PCS members back fightback on pay – keep building pressure
Marion Lloyd, PCS national executive committee (personal capacity) and Socialist Party Scotland PCS members
The Public and Commercial Services (PCS) union pay strike ballot which finished midday Monday 23 July returned a massive majority for strike action across UK government departments and the Welsh Government, but the vote fell short of the 50% turnout required by the undemocratic Tory anti-strike laws.
In a ballot of PCS civil service members, the turnout was 59 254 (41.6%). Of these, a huge 50,726 or 86% voted yes to strike action.
This is something that the Tories should not ignore. We may have fallen short of the 50% threshold, but no way can the Tories take any real satisfaction from this ballot. This is especially true for a Government that received the votes of only 28% of the electorate, and is propped up by the reactionary DUP.
The union’s National Executive Committee had its meeting Tuesday 24 July to discuss the result and agree a way forward.

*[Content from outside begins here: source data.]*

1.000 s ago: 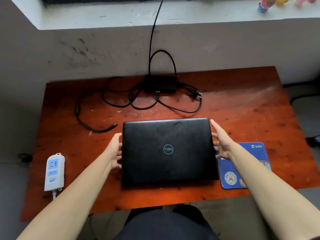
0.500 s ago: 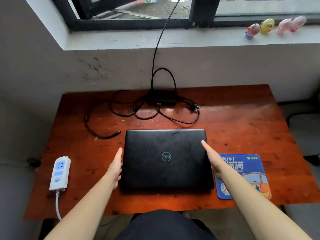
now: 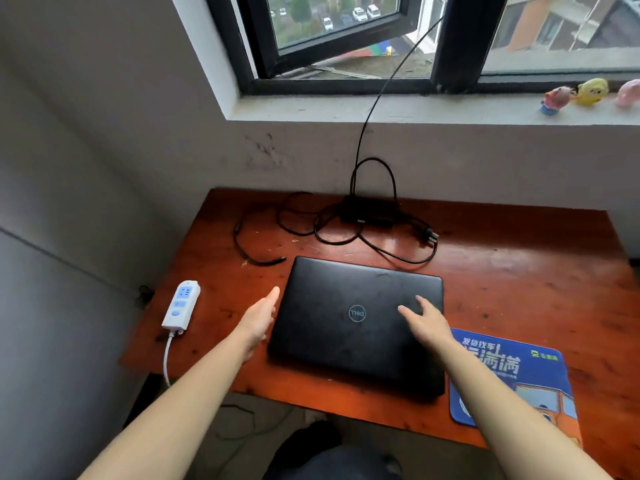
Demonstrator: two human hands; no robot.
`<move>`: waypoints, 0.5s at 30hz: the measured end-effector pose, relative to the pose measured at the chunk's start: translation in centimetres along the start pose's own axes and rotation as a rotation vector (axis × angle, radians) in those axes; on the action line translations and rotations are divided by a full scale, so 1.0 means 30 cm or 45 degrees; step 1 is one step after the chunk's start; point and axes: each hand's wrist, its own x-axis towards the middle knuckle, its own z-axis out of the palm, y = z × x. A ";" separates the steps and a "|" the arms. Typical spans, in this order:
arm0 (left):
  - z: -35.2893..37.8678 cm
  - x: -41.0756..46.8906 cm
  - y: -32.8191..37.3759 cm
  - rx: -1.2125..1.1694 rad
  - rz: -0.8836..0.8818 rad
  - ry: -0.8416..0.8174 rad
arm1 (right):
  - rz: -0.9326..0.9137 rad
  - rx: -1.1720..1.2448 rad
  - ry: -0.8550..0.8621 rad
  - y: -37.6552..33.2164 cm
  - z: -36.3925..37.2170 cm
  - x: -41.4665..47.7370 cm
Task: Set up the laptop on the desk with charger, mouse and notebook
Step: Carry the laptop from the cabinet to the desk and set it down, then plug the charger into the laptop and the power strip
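A closed black Dell laptop [image 3: 356, 323] is seen lying flat on the reddish wooden desk [image 3: 519, 271], lid dusty and smudged, logo facing away, set a bit skewed and close to the front edge, roughly mid-desk. The charger brick [image 3: 369, 211] is parked at the back edge against the wall, its black cables [image 3: 311, 230] looped loosely between it and the laptop, with one loose plug end lying just off the laptop's back-left corner. A blue mouse pad [image 3: 526, 372] is tucked by the front-right corner, touching the laptop's right side. A white power strip [image 3: 181, 304] sits near the left edge.

Plenty of bare wood is left on the right half behind the pad, and a strip on the left between power strip and laptop.

The left hand [image 3: 259, 318] is held edge-on just beside the laptop's left side, fingers pressed together and straight. The right hand [image 3: 424, 322] is now laid over the lid's right part, fingers loosely spread; half a second back it was at the right edge. The laptop's been turned slightly since then too.
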 end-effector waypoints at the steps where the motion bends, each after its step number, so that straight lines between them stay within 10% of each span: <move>1: -0.014 -0.008 -0.005 0.122 0.056 0.044 | -0.019 -0.051 -0.020 -0.024 0.021 -0.002; 15: -0.236 0.402 0.049 1.231 0.486 0.156 | -0.265 -0.624 0.042 -0.276 0.394 -0.005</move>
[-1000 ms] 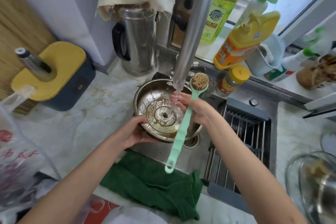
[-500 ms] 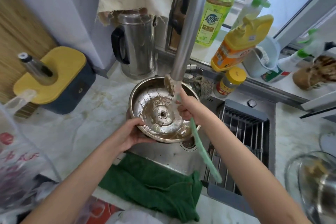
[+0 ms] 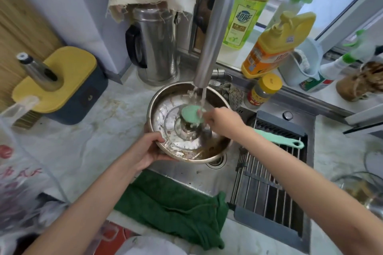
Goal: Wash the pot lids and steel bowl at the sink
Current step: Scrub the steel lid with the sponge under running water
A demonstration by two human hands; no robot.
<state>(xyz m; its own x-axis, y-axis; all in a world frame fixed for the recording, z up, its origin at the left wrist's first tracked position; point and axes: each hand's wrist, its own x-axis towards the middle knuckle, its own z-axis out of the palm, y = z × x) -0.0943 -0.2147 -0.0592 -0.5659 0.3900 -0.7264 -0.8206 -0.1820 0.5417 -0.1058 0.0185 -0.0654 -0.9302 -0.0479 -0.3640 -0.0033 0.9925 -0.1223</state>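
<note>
Your left hand (image 3: 152,149) grips the near-left rim of the steel pot lid (image 3: 165,114), thumb curled over the edge, and holds it above the sink (image 3: 186,178) with its hollow underside facing up. Your right hand (image 3: 224,123) is wrapped round the neck of the green dish brush (image 3: 190,114). The brush's round head lies face-down on the inside of the lid, just above the centre screw, and its handle points right over the wire rack (image 3: 265,182). Water from the steel tap (image 3: 215,33) falls beside the brush head. A green cloth (image 3: 176,205) drapes over the sink's front edge. A steel jug (image 3: 157,47) stands on the worktop (image 3: 83,145) behind the lid.
</note>
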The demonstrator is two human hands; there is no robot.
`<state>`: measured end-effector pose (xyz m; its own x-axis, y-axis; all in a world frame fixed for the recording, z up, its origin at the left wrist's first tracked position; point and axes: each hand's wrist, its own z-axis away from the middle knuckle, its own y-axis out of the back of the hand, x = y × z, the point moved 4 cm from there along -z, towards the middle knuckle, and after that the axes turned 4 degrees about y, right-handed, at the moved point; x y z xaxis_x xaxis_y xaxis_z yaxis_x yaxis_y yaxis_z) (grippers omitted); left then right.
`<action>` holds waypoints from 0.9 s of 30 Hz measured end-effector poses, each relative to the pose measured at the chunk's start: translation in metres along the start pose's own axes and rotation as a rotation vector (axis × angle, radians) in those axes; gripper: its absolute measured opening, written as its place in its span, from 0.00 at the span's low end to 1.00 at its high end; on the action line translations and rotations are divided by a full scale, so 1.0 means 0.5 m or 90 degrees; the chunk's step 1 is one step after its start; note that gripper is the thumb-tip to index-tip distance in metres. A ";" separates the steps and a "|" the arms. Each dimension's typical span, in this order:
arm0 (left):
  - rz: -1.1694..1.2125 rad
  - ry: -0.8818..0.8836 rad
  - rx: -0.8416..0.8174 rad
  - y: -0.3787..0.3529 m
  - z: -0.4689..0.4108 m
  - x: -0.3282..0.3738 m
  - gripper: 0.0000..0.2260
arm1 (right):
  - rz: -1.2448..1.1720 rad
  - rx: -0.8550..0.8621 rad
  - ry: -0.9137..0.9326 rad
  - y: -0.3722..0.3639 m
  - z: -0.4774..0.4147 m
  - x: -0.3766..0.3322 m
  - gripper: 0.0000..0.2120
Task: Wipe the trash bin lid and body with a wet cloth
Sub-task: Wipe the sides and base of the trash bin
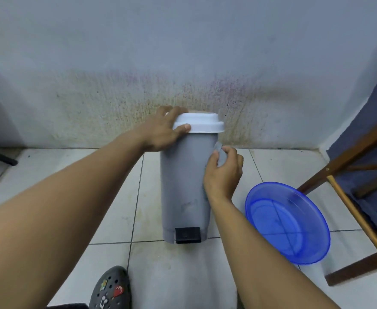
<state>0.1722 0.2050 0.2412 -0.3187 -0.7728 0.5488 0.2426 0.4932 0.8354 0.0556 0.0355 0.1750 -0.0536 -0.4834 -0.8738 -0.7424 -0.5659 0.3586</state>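
Head: bin [185,186] upright, pedal [187,235] toward camera; left fingers [176,112] grip lid [202,123], right fingers [230,150] pinch cloth [220,156].

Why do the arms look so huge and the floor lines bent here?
Head view: the wide-angle lens swells the near forearms and bows the tile lines toward the edges; the light is soft and even, with only a faint shadow on the floor in front of the bin; the whole frame is slightly soft.
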 end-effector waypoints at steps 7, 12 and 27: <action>0.000 0.001 -0.007 -0.005 0.006 0.006 0.29 | 0.012 -0.005 0.187 -0.058 0.030 -0.083 0.11; -0.030 -0.012 0.001 -0.011 0.026 0.010 0.30 | 0.001 -0.061 0.262 -0.073 0.090 -0.089 0.11; -0.140 -0.064 0.187 -0.162 0.232 0.020 0.28 | -0.300 0.016 -0.439 0.072 0.128 0.084 0.03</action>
<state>0.0430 0.2038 0.1824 -0.4262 -0.8370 0.3433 -0.1099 0.4246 0.8987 -0.0162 0.0373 0.1301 -0.1245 0.3221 -0.9385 -0.8040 -0.5870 -0.0948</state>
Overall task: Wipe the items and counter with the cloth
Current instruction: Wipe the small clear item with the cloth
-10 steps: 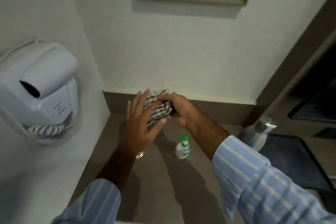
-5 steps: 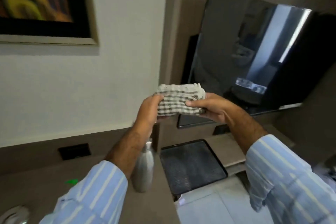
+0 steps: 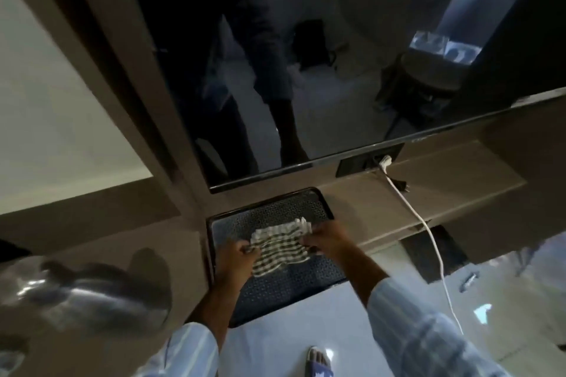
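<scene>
The left hand [image 3: 234, 259] is curled closed on the left edge of the checked cloth [image 3: 280, 246], with the fingers folded under the fabric. The right hand [image 3: 326, 239] pinches the upper right corner of the same cloth between thumb and fingers, so the cloth is stretched between both hands. The cloth is soft, woven, with dark and pale stripes that cross, and its lower edge hangs loose and wavy. It is held just over a black tray [image 3: 309, 278]; I cannot tell for sure if it touches the surface. The tray is rectangular with rounded corners and a raised rim, and its floor has a fine dotted, mesh-like texture. It sits on a smooth brown counter [image 3: 428, 196]. Both forearms come out of light blue striped sleeves [image 3: 428, 330]. Above the tray hangs a glossy black television screen [image 3: 306, 55], which mirrors the room. A white cable [image 3: 428, 229] runs from a dark socket panel [image 3: 367, 159] down over the counter edge. At the left, a shiny metal object [image 3: 82, 291] is blurred.
</scene>
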Tool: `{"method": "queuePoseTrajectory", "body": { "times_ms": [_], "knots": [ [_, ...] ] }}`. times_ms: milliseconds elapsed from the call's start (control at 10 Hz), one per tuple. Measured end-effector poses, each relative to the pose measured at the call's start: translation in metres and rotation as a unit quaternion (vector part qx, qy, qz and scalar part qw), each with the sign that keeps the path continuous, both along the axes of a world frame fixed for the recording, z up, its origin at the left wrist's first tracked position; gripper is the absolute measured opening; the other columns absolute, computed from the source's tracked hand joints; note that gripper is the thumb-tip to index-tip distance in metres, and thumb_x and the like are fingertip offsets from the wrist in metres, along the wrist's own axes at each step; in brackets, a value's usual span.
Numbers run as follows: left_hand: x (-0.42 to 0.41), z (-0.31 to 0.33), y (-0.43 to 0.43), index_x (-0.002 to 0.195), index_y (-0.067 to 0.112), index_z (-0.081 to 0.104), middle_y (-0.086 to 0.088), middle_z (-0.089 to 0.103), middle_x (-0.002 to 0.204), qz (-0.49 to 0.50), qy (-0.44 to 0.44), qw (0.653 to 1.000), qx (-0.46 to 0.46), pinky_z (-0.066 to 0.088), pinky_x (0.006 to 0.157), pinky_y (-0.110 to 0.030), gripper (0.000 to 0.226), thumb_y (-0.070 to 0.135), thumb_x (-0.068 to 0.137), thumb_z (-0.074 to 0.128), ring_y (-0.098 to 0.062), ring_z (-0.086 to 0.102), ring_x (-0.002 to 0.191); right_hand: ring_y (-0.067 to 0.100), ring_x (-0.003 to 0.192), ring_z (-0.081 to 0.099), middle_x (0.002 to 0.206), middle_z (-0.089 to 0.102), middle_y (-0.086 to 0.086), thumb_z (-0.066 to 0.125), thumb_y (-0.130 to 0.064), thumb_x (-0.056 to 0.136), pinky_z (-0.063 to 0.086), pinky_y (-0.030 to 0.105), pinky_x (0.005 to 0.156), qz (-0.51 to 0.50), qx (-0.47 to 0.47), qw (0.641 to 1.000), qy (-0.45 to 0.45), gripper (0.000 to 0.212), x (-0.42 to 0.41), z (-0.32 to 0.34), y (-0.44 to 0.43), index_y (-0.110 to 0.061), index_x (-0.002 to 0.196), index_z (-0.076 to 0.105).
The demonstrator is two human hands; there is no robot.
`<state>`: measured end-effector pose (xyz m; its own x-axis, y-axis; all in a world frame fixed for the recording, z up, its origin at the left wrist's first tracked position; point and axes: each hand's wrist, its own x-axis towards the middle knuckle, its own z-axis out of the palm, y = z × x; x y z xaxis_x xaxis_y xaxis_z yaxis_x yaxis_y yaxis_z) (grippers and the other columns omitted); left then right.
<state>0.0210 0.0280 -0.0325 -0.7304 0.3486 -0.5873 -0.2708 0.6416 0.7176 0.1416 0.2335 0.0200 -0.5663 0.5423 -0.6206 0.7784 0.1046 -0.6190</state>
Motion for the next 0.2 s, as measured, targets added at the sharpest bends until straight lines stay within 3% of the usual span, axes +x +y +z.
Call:
{"method": "queuePoseTrajectory", "body": {
  "times_ms": [100,200],
  "knots": [
    [0.0036,-0.0135,-0.0076,0.13,0.002,0.064,-0.021,0.072,0.122,-0.018,0.068,0.994,-0.084,0.056,0.096,-0.043,0.045,0.025,0.092,0.074,-0.037,0.068,0.112,0.024,0.101,0.075,0.104,0.08,0.009,0.08,-0.031,0.081,0.056,0.03,0.087,0.066,0.033,0.997,-0.006,0.031,-0.0095,-0.052,-0.0167,-0.012,0.106,0.081],
    [0.0055,-0.0114,-0.0063,0.14,0.005,0.056,-0.02,0.068,0.132,-0.046,0.098,0.989,-0.105,0.054,0.097,-0.039,0.046,0.023,0.098,0.065,-0.036,0.066,0.117,0.028,0.104,0.074,0.107,0.079,0.012,0.077,-0.03,0.082,0.055,0.032,0.084,0.061,0.018,0.998,-0.007,0.033,-0.0134,-0.0601,-0.0212,-0.012,0.109,0.079]
  ]
}}
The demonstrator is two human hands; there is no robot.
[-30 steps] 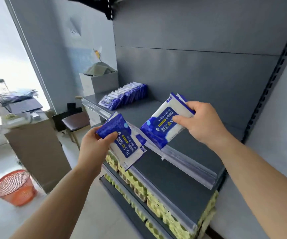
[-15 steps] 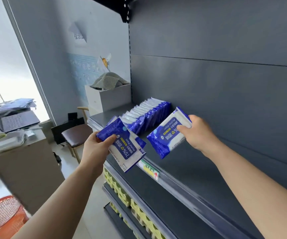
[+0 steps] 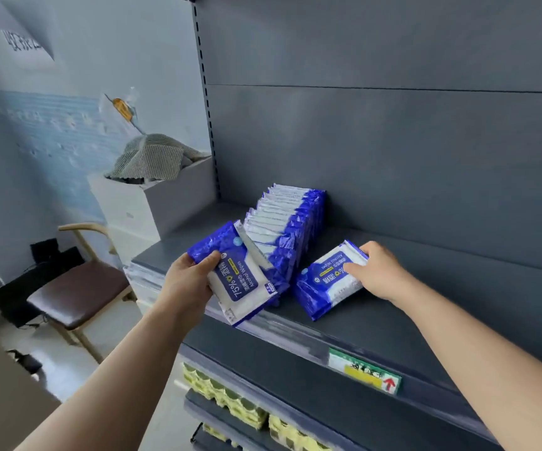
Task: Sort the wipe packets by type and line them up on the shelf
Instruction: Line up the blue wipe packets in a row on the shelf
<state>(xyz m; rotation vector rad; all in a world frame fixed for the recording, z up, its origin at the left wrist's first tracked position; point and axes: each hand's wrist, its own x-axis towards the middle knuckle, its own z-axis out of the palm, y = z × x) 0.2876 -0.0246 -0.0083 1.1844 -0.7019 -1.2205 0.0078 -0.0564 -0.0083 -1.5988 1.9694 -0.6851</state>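
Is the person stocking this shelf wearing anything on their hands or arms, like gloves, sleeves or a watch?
No. The left hand and right hand are bare, with no gloves and no rings that show. The left forearm and right forearm are bare too: no sleeve, watch or bracelet shows up to the picture's edge.

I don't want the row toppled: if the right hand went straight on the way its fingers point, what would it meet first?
Likely the near end of the leaning row of packets: the right hand points left, and the packet it grips would arrive first. Depth is unclear.
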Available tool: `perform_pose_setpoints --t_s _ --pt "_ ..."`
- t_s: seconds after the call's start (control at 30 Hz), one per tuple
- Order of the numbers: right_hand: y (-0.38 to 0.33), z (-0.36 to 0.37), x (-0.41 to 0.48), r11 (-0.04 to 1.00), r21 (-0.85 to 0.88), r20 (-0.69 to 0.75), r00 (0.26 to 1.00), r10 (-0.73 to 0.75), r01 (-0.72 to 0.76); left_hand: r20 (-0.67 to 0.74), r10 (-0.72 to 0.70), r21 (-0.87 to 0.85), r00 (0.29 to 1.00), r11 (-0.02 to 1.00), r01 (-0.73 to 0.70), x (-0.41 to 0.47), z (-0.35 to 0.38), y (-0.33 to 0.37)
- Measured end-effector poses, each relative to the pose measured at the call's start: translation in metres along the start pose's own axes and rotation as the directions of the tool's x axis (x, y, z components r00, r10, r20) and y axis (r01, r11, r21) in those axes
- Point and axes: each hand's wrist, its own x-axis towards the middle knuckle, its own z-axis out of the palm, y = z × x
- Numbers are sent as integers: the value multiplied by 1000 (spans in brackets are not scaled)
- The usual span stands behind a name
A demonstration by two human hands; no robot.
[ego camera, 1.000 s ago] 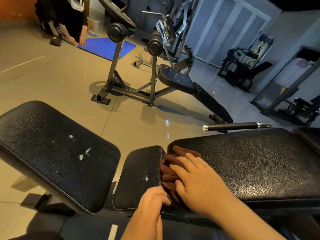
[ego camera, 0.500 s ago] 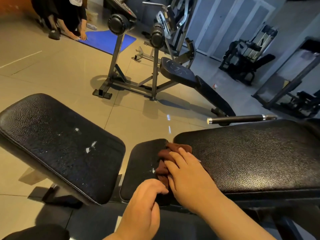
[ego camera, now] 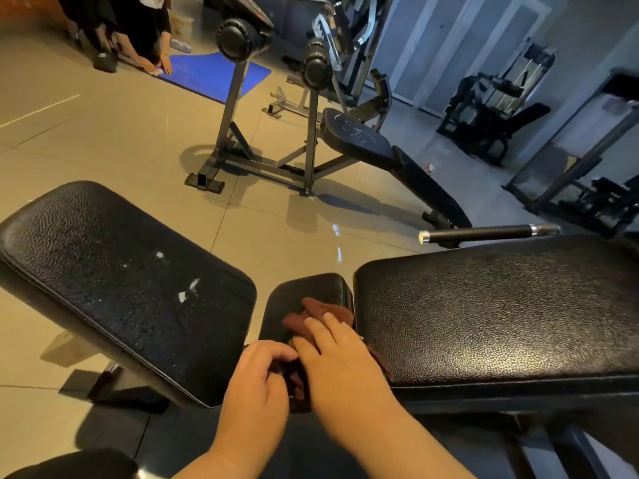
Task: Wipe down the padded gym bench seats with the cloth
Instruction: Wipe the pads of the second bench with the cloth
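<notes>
1. The brown cloth (ego camera: 323,311) lay bunched on the small seat pad (ego camera: 304,288), its right side against the long pad (ego camera: 501,305) just beside it.
2. Our right hand (ego camera: 342,361) rested on the cloth, fingers (ego camera: 320,331) straight and released, pressing it flat.
3. Our left hand (ego camera: 259,378) sat at the cloth's near edge, fingers curled and grasping a fold there.
4. We noted a worn pad (ego camera: 114,278) with white scuffs standing apart to the left, above the tiled floor (ego camera: 138,140).

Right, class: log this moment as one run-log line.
phase: wipe small seat pad | right hand: flat on brown cloth | left hand: grips cloth edge
</notes>
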Motion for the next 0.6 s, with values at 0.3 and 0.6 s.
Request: perform_pose_setpoints --t_s 0.3,0.6 --pt "2 5 39 993 -83 1 997 83 -83 44 -117 -98 992 988 121 12 -5 19" --pt "33 -36 1 948 305 259 949 -177 94 221 -212 -37 952 974 226 5 11 22"
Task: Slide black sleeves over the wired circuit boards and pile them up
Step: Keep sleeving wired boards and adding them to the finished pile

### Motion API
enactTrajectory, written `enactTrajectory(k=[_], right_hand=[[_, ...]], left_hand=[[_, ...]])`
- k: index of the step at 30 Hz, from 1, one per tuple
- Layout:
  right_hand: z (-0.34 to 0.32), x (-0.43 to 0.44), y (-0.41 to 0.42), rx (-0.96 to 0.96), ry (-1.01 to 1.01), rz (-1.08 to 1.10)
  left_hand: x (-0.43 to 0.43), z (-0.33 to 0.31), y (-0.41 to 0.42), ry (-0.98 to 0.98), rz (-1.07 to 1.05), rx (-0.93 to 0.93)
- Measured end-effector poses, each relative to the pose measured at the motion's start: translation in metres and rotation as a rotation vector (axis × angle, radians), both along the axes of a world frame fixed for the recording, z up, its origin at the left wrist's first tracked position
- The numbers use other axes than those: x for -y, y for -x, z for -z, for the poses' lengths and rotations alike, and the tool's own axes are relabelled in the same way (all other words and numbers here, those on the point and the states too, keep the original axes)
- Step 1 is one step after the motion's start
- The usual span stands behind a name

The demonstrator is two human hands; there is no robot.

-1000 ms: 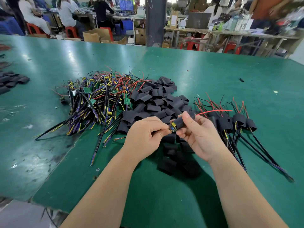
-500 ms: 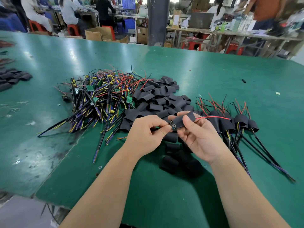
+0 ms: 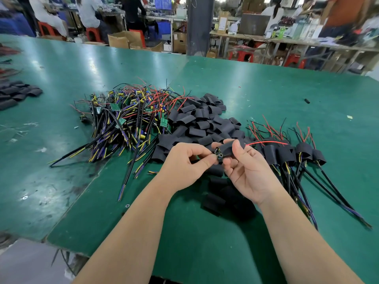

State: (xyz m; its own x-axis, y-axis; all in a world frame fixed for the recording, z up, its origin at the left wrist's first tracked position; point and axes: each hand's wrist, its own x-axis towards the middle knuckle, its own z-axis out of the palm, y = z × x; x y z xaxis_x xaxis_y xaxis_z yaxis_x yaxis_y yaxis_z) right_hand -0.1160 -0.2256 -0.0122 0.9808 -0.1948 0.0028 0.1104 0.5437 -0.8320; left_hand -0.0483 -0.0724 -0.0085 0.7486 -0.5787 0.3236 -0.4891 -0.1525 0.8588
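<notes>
My right hand (image 3: 246, 171) pinches a black sleeve (image 3: 228, 148) between thumb and fingers; a red wire (image 3: 266, 142) sticks out of its far end to the right. My left hand (image 3: 184, 165) pinches the circuit board's end (image 3: 219, 155) that shows at the sleeve's near opening. Behind the hands lies a heap of loose black sleeves (image 3: 201, 121). To its left sits a tangle of wired boards without sleeves (image 3: 127, 119). To the right lies a pile of sleeved boards (image 3: 287, 152) with cables trailing toward me.
The green table (image 3: 266, 93) carries several more black sleeves (image 3: 16, 93) at the far left edge and a small black bit (image 3: 307, 101) at the right. People sit at benches beyond the table. The table's near edge (image 3: 61, 249) runs below my forearms.
The sleeve has slid further over the board, so less of the board shows. The camera has tilted down a little.
</notes>
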Motion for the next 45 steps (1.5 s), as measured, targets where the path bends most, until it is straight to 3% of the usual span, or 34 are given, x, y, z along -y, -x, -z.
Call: enactTrajectory(k=[8, 16, 19, 22, 24, 26, 27, 28, 31, 33, 36, 39, 42, 45], right_hand=[[0.001, -0.004, 0.000, 0.026, 0.195, 0.025], [-0.012, 0.001, -0.002, -0.015, -0.147, 0.182], [-0.026, 0.029, 0.008, -0.002, -0.214, 0.416], [-0.030, 0.052, 0.022, -0.002, 0.069, 0.726], [-0.028, 0.063, 0.027, -0.242, 0.569, 0.953], [-0.023, 0.068, 0.027, -0.579, 1.049, 1.009], [-0.022, 0.068, 0.027, -0.681, 1.176, 0.989], [-0.022, 0.066, 0.027, -0.700, 1.231, 0.980], [-0.021, 0.053, 0.022, -0.422, 1.244, 0.906], [-0.018, 0.046, 0.017, -0.354, 1.264, 0.758], [-0.007, 0.045, 0.013, -0.496, 1.384, 0.556], [-0.005, 0.050, 0.012, -0.565, 1.404, 0.620], [-0.005, 0.054, 0.012, -0.590, 1.372, 0.674], [-0.001, 0.056, 0.012, -0.635, 1.361, 0.652]], left_hand=[[0.003, 0.007, -0.004, -0.023, -0.101, 0.015], [0.003, 0.000, -0.001, 0.356, -0.109, -0.259], [-0.003, 0.002, -0.012, 0.291, -0.400, -0.197], [-0.016, 0.011, -0.027, -0.073, -0.675, 0.084], [-0.021, 0.020, -0.035, -0.336, -0.702, 0.163], [-0.023, 0.024, -0.038, -0.513, -0.720, 0.137], [-0.023, 0.025, -0.040, -0.563, -0.721, 0.123], [-0.023, 0.026, -0.041, -0.600, -0.714, 0.126], [-0.022, 0.027, -0.045, -0.640, -0.714, 0.195], [-0.024, 0.026, -0.046, -0.583, -0.707, 0.185], [-0.026, 0.026, -0.048, -0.455, -0.676, 0.153], [-0.026, 0.025, -0.044, -0.362, -0.749, 0.244], [-0.026, 0.019, -0.038, -0.355, -0.942, 0.335], [-0.024, 0.012, -0.041, -0.466, -0.983, 0.329]])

Socialist party members argued for:
- To call on the Government and the other civil service unions to re-open negotiations on the pay remit (1 – 1.5% cap) and our claim of 5% or £1,200 and for central bargaining arrangements.
- If the Government’s position remains unchanged, full support to those parts of the union prepared to fight the pay cap – where possible linking up these areas of the union in action.
- To ensure that regional and national committees, group executive committees and national branches see their own turnout so as to continue the major organising work, as we work to build action area by area.
- To call a special pay conference in September to assess the pay situation and further develop plans for carrying forward the fight against the Government’s vicious and discriminatory pay cap policy.
The strike ballot result is a disappointment but still represents a significant achievement. Thousands of our reps spent hundreds of hours leafleting, organising car park meetings, phone-banking members to chase votes and organising in the workplace. New members and new reps have been recruited to PCS in every corner of the country.
Civil servants in the Scottish Government and other areas under the Scottish Parliament were not balloted for strike action as they had already won a pay rise of at least the level of inflation for the vast majority of staff. PCS members secured pay rises of at least 4% minimum, in most areas, with some low paid staff getting as much as 12% after a campaign highlighting the number of staff relying food banks.
So long as the pay cap remains in UK government departments, which employ thousands of staff across Scotland, the fight against it goes on.